The EFVM is a metric gauge railroad (1,000 millimeters) and has a minimum curve radius of 195 meters and a maximum grade of 1.5%, which allows for a maximum speed of 67 kilometers per hour. It has the highest average accident rate compared to other Brazilian railways, followed by Ferroeste and Carajás Railway, although the rates are still relatively low compared to countries like the United States. With a length of 905 kilometers is managed by Vale S.A., formerly CVRD (Companhia Vale Rio Doce). Operations can be disrupted by flooding of the Doce River and its tributaries, which can cause overflows on sections of the railway. During the floods of 1979, the biggest in the region's history, there was a 35-day stoppage, blocking passenger transport and the flow of iron ore production from Itabira.

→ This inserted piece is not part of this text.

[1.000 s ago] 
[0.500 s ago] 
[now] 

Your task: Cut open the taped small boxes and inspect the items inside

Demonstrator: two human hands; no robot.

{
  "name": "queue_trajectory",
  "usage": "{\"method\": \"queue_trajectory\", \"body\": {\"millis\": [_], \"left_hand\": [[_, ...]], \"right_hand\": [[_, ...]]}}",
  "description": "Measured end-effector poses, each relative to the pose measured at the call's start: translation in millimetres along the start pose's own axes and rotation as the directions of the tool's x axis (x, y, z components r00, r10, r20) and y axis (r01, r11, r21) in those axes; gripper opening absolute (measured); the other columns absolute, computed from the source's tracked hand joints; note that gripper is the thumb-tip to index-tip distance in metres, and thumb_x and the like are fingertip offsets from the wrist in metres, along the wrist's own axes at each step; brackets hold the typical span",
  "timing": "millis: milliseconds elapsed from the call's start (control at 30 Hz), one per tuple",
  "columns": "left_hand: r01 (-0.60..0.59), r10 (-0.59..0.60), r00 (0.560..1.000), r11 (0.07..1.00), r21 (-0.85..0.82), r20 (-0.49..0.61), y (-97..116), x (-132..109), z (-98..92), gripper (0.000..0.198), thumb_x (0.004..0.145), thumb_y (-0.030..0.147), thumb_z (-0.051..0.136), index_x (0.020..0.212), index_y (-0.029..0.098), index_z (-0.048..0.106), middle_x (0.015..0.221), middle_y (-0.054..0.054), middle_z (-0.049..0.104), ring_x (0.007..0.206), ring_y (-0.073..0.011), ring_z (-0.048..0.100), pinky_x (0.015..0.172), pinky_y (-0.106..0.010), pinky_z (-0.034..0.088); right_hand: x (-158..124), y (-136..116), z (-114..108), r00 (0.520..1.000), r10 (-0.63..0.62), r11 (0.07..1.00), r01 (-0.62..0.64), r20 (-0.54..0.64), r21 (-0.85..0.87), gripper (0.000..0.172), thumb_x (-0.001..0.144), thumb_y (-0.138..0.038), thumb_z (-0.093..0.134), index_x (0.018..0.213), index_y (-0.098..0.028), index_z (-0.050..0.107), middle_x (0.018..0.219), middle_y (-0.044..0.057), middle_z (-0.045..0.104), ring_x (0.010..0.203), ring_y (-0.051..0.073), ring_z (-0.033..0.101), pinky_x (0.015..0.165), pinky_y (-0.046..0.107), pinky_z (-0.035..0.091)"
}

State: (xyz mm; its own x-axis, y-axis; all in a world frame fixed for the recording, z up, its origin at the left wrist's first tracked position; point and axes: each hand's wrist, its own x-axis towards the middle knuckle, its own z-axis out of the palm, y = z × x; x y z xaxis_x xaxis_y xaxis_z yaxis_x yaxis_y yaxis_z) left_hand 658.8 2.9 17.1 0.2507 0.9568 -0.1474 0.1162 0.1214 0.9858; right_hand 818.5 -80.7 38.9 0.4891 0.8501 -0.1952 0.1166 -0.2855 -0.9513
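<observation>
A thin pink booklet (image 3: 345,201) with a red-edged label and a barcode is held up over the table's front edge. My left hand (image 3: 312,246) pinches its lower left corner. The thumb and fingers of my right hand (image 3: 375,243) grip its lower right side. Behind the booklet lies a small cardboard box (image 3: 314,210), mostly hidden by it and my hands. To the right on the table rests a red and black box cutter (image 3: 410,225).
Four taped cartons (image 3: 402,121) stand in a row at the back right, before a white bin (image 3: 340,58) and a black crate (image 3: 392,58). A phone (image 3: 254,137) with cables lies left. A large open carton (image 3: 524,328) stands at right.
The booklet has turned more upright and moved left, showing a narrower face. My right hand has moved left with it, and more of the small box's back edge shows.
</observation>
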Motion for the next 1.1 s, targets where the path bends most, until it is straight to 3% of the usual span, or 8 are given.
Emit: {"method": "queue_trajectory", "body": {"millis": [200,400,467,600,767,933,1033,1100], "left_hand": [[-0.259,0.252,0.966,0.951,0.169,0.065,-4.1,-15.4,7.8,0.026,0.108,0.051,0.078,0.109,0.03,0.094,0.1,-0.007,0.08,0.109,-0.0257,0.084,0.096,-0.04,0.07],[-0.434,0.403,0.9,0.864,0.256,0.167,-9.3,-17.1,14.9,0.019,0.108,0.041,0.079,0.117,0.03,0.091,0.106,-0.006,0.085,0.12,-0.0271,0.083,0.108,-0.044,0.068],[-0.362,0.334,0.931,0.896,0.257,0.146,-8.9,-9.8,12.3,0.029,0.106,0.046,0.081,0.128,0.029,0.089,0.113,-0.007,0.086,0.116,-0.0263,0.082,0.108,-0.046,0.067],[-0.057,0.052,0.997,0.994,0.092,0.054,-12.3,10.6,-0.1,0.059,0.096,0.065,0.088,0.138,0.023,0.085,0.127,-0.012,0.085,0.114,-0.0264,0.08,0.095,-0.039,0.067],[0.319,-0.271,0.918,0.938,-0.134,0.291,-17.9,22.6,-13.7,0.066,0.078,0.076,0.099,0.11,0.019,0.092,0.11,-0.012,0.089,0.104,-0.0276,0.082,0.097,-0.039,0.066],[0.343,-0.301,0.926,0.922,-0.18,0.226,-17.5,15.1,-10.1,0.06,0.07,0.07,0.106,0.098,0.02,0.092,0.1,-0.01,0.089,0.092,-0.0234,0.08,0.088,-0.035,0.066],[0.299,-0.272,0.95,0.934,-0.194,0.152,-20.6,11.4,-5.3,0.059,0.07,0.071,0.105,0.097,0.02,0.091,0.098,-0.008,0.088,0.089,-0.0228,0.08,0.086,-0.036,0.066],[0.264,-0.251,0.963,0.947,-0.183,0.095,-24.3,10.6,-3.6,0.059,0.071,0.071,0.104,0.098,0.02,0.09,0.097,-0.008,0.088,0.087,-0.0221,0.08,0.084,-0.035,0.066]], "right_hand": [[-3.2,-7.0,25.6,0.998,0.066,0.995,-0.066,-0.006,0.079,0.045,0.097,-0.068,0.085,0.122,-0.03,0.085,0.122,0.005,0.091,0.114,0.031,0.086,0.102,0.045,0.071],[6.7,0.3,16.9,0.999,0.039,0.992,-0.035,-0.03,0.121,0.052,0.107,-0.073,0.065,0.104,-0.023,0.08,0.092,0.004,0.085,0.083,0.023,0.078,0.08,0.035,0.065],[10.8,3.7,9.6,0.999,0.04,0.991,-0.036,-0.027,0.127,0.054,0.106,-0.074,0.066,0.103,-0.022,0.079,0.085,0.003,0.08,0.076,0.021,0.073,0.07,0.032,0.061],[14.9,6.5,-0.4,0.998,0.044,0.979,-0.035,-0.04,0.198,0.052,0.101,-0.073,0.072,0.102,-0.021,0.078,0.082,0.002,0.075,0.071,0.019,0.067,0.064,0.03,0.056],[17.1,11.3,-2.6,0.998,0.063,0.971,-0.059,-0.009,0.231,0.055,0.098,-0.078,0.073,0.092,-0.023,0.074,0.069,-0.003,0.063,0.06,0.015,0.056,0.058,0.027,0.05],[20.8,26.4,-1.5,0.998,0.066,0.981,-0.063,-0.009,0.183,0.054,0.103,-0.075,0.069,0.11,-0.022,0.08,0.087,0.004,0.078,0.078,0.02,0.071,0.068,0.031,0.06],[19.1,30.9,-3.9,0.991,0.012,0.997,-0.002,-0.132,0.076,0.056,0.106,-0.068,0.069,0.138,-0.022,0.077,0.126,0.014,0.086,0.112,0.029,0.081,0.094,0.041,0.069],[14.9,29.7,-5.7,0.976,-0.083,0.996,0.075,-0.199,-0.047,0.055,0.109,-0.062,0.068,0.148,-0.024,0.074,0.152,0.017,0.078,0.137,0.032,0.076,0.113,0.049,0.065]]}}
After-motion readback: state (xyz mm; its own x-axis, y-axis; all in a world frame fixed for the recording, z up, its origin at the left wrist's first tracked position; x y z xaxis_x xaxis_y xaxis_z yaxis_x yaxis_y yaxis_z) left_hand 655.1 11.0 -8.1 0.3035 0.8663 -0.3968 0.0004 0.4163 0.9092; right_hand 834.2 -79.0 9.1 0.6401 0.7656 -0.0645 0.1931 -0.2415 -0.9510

As well as being used to transport ore, the railroad is also used to transport steel, coal, limestone, granite, containers, pig iron, agricultural products, wood, cellulose, fuels, and various cargoes, from Minas Gerais to the Tubarão Port Complex, the Vila Velha Terminal, Paul's Quay, Codesa and the Port of Barra do Riacho, in Aracruz, Espírito Santo. In 2014, an annual average of more than 110 million tons of products were transported, which represented 40% of Brazil's rail cargo. The locomotives used, including the models used after the 1990s, are EMD BB40-2, EMD DDM45, EMD GT26CUM, EMD G16, GE BB40-9WM and G-12 numbers 535, 551, 540 and 556.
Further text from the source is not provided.